By Dr. Wayne Narey, Arkansas State University

Agas Map of London, 1572In 1600, the city of London had a population of 245,000 people, twice the size of Paris or Amsterdam. Playwriting was the least personal form of writing, but clearly the most profitable for literary men since the demand was so great: 15,000 people attended the playhouses weekly. What is often exploited in the plays is the tension between a Court culture and a commercial culture, which in turn reflected the tension between the City government and the Crown. The period from 1576 (date of the first public theatre in London) to 1642 (date that the Puritans closed the theatres) is unparalleled in its output and quality of literature in English.

The monarchy rested on two claims: that it was of divine origin and that it governed by consent of the people. The period was one of great transition. This period of history is generally regarded as the English Renaissance, which took place approximately 100 years later than on the continent. The period also coincides with the Reformation, and the two eras are of course mutually related.
Henry VIII by Joos van Cleve, c.1531
Imposed upon the Elizabethans was a social hierarchy of order and degree—very much medieval concepts that existed more in form than in substance. The society of Shakespeare's time had in many ways broken free of these rigidities. It was not that people were rejecting the past; rather, a new more rigid order was replacing the old. This was set into motion during Henry VIII's reign in the 1530s when he assumed more power than had hitherto been known to the monarchy. The Act of Supremacy of 1534 gave to Henry the power of the Church as well as temporal power.

By Shakespeare's time the state had asserted its right in attempting to gain authority in secular and spiritual matters alike. The so-called "Tudor myth" had sought to justify actions by the crown, and selections for the monarchy, as God-sanctioned: to thwart those decisions was to sin, because these people were selected by God.

The population of the City quadrupled from Henry VIII's reign to the end of Shakespeare's life (1616), thus adding to the necessity for civil control and law. The dissolution of the monasteries had caused much civil unrest, and the dispossessed monks and nuns had been forced to enter the work force. Thus the employment, or unemployment, problem was severe.

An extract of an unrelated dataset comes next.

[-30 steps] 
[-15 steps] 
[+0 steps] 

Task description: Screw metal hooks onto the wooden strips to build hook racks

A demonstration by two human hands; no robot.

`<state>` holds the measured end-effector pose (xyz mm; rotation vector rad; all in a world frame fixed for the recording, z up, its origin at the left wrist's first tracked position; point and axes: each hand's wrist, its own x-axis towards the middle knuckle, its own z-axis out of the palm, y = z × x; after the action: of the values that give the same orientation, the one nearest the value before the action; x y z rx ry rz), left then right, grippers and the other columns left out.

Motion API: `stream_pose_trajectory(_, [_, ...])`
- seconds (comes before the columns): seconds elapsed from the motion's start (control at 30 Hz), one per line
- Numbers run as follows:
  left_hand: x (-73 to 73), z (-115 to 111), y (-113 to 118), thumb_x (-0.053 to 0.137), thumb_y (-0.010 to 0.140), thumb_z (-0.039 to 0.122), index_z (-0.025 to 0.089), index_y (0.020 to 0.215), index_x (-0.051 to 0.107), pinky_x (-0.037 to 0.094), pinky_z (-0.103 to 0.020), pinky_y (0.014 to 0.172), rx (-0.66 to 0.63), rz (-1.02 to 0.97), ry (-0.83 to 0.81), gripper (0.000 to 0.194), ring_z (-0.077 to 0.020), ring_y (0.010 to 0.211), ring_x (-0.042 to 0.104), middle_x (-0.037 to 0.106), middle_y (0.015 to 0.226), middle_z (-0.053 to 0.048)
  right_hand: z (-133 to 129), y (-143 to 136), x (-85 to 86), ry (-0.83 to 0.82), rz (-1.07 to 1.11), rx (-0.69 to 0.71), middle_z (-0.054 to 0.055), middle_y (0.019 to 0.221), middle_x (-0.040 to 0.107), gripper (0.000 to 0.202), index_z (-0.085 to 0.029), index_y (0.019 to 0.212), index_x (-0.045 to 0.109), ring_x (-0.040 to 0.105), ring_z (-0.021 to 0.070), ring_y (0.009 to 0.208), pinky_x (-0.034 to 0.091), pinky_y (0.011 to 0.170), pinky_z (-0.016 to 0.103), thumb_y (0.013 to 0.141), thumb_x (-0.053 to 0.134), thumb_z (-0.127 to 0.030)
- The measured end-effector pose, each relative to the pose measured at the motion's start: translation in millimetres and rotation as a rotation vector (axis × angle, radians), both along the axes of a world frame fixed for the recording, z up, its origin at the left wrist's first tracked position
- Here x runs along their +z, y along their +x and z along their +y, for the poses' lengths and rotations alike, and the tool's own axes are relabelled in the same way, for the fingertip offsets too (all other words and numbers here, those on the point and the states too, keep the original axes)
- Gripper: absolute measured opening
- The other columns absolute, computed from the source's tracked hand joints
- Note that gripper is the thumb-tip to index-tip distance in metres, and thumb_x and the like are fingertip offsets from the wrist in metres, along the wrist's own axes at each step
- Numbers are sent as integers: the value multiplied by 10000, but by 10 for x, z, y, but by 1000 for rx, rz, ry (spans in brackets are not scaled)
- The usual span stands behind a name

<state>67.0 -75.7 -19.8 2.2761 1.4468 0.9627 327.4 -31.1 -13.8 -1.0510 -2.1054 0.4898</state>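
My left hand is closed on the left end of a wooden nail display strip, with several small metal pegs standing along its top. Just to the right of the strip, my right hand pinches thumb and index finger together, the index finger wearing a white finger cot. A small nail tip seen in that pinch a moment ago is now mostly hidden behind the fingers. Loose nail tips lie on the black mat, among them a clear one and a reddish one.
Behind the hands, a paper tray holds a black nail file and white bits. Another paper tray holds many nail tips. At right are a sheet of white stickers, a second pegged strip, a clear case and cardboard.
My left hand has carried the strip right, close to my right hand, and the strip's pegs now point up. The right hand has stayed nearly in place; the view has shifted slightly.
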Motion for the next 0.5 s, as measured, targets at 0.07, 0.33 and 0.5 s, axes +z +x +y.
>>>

Puritanism, which first emerged early in Elizabeth's reign, was a minority force of churchmen, Members of Parliament, and others who felt that the Anglican Reformation had stopped short of its goal. Puritans used the Bible as a guide to conduct, not simply to faith, but to political and social life, and since they could read it in their own language, it took on for them a greater importance than it had ever held. They stressed particularly the idea of remembering the Sabbath day. The conflict between the Puritans and the "players" of the theatre—who performed for the larger crowds that would turn out for productions on the Sabbath—was established early.

To cite this article:

Narey, Wayne. "The Sociopolitical Climate in
       Elizabethan England." Luminarium.
       2 Aug 2006. [Date you accessed this article].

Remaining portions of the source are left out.